Back on the street in the French Quarter, the boys are intrigued by all they see. They closely question a goateed palm reader lounging at a table in Jackson Square; they fail to gawk (they're New Yorkers) at a gray-bearded, tattooed man in a top hat and formal wear. We make the obligatory stop at Café du Monde, where the boys gobble beignets and leave thoroughly dusted with powdered sugar.
Dinner that night is at Jacques-Imo's Café. The chef himself greets us, dressed in white toque and red-pepper-print shorts, and helps us thread our way through a front dining room, the kitchen, and a busy bar to reach the garden out back. The roofed space is surrounded by a fence painted with undersea and jungle scenes. Though there's no kids' menu, children are clearly welcome.
We order a range of dishes, which arrive in no particular order—but no one's really paying attention.
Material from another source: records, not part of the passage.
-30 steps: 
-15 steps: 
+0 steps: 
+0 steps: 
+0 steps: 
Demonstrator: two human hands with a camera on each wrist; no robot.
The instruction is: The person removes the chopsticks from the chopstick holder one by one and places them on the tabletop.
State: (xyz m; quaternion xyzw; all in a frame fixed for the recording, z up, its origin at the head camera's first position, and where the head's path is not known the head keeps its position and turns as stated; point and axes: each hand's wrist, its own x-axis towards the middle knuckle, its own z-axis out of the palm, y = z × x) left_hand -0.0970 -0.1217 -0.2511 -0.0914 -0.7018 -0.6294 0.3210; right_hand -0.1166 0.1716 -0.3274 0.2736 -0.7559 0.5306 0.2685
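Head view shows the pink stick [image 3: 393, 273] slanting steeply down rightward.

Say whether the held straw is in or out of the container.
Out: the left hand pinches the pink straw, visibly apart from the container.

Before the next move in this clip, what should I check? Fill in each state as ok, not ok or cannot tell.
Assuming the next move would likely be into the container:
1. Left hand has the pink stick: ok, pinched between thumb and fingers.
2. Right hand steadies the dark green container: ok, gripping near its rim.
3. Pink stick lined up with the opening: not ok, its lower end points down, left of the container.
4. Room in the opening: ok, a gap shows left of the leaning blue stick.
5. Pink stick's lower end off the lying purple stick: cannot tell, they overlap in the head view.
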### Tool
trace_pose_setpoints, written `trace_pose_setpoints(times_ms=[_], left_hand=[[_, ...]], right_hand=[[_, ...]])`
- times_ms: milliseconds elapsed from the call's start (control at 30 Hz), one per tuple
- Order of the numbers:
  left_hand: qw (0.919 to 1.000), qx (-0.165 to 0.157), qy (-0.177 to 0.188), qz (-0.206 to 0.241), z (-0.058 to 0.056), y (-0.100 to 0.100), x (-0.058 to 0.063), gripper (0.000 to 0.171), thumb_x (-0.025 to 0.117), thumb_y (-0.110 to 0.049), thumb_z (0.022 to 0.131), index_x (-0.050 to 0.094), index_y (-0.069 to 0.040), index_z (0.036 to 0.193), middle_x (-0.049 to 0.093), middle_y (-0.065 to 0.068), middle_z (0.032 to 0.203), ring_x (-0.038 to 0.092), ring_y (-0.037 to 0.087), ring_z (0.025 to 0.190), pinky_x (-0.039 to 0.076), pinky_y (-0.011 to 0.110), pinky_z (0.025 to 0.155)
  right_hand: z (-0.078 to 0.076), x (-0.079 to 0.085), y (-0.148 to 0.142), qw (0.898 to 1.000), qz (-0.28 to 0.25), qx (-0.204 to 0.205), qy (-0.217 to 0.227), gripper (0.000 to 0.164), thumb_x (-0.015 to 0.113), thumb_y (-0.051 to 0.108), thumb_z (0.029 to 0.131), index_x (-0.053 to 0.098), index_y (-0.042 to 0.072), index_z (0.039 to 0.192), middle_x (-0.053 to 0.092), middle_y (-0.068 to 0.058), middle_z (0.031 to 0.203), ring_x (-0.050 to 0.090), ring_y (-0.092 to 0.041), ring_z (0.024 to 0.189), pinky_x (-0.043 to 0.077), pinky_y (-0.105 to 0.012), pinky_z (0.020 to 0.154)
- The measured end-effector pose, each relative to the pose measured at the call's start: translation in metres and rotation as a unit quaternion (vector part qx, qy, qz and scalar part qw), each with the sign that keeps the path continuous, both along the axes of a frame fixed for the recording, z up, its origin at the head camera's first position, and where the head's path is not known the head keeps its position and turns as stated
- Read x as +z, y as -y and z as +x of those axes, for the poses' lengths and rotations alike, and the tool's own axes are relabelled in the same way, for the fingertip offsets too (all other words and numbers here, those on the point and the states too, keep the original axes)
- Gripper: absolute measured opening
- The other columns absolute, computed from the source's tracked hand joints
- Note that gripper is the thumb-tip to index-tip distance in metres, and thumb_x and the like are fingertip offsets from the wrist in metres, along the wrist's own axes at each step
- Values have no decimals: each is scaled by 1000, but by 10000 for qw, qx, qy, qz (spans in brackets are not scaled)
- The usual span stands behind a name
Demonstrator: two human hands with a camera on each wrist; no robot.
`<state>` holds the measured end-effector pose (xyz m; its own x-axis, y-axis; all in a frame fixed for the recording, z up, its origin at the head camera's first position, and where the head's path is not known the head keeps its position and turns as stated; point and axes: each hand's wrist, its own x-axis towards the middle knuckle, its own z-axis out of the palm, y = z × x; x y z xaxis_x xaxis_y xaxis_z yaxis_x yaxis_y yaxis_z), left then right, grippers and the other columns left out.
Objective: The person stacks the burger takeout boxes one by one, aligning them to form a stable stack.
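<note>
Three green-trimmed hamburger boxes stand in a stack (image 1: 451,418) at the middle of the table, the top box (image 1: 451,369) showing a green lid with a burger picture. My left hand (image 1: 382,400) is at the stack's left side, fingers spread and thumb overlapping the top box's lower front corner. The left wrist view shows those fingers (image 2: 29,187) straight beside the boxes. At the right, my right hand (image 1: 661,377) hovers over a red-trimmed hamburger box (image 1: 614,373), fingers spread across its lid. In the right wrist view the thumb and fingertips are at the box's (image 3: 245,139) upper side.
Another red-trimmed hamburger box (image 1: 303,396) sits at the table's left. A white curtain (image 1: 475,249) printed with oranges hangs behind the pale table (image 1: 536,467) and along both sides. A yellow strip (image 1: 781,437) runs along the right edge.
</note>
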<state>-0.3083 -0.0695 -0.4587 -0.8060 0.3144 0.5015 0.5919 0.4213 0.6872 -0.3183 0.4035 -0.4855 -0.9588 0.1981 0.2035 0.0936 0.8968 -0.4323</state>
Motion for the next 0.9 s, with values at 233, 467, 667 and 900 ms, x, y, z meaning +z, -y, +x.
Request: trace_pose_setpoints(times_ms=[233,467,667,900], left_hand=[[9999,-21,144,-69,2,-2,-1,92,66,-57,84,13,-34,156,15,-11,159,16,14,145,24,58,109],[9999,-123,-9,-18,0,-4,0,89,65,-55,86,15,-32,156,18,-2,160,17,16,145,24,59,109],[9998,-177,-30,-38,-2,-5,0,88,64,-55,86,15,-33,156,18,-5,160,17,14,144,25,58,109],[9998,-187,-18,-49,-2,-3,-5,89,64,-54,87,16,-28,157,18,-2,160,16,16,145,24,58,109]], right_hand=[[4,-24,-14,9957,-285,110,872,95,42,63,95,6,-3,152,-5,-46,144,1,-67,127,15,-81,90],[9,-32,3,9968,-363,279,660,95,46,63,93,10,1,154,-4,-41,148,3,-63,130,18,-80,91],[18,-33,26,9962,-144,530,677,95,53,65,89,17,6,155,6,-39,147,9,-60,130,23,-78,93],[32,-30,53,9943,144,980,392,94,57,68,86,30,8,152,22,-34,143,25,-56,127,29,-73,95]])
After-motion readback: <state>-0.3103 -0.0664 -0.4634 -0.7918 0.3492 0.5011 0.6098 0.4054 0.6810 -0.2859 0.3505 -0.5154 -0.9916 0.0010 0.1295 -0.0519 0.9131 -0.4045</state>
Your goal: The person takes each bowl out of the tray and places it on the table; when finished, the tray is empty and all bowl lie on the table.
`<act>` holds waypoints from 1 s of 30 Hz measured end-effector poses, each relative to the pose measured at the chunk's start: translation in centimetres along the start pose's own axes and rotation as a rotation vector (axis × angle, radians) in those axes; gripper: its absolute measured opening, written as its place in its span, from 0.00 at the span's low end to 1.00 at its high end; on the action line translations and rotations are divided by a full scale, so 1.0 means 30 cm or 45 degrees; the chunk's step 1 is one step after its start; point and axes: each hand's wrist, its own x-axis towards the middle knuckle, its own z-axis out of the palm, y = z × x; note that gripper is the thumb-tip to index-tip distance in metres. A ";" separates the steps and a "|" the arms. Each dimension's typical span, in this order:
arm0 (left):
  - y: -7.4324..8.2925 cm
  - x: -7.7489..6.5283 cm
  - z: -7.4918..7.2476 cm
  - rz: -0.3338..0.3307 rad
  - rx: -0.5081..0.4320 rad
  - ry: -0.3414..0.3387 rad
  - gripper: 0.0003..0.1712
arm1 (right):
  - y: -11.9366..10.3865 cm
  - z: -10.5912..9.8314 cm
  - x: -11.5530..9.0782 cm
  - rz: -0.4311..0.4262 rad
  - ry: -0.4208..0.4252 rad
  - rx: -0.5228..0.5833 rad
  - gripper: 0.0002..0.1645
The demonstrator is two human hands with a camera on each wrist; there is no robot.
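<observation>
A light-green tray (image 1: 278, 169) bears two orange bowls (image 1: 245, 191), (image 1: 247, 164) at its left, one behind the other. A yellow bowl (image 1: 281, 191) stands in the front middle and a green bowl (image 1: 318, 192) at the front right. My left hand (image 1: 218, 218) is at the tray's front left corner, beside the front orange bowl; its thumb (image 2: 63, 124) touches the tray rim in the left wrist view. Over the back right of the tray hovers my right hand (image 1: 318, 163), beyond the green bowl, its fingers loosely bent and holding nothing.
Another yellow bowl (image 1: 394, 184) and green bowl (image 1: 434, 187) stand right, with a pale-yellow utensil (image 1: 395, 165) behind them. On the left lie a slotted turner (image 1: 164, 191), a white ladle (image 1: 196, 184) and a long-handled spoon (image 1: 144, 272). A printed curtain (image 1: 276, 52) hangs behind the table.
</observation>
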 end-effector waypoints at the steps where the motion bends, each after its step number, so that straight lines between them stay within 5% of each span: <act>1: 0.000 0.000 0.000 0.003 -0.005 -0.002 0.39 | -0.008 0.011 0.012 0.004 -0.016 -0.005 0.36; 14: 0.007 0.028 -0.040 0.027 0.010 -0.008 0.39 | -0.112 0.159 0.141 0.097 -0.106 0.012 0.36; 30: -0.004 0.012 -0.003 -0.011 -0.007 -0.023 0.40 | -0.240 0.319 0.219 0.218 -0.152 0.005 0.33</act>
Our four-year-old, Oliver, is digging in the dirt (at least until we notice). Evan tries risotto with crawfish and wild mushrooms; Ollie agrees to fried chicken, but both end up concentrating on french fries. If this is moral turpitude, they'll survive. Besides, why should we be the only people in town to worry about healthful food?So we dig into spicy garlic-fried oysters; grilled mahimahi in a sauce of jalapeño, shrimp, and pecans; highly seasoned corn maquechoux; and mashed sweet potatoes so sugary they set our teeth on edge.
We all sleep like babies at the elegant Claiborne Mansion; it has 14-foot-high ceilings and a garden with a swimming pool. The owner has thoughtfully set up two Winnie-the-Pooh sleeping bags—for the boys, not David and me—under a screen tent in our suite's parlor room.
Day Two: Mardi Gras (or Close Enough)
The following morning, we set off with maps and plans. We ride alongside the Mississippi in the Riverfront streetcar, shiny and polished with red paint and mahogany trim. On the river, the paddle wheelers are awaiting passengers, and "You Are My Sunshine" plays on a steam calliope. But we're heading to the rough-and-ready ferry that shuttles across the river to the historic neighborhood of Algiers. While Ollie anxiously scans the water for bull sharks, Evan muses, "Why do they call it Old Man River?It's not fair to girls. They should call it Old Person River." In five minutes we've reached the other side, where a van greets new arrivals to deliver them to Mardi Gras World.
Only a really wacky parent would consider taking young kids to Mardi Gras itself, but this has to be the next best thing: warehouses filled with floats, statues, giant heads (Liz Taylor! Clark Gable!), and fanciful creatures of all sorts (dragons, mermaids, Michael Jackson)—some freshly painted in incredible colors and details, others dusty and half ripped apart, with fiberglass noses hanging off. It's the last word in tawdriness, and the boys are in heaven. Before we leave, Evan insists on buying a feather mask that makes him look like an owl.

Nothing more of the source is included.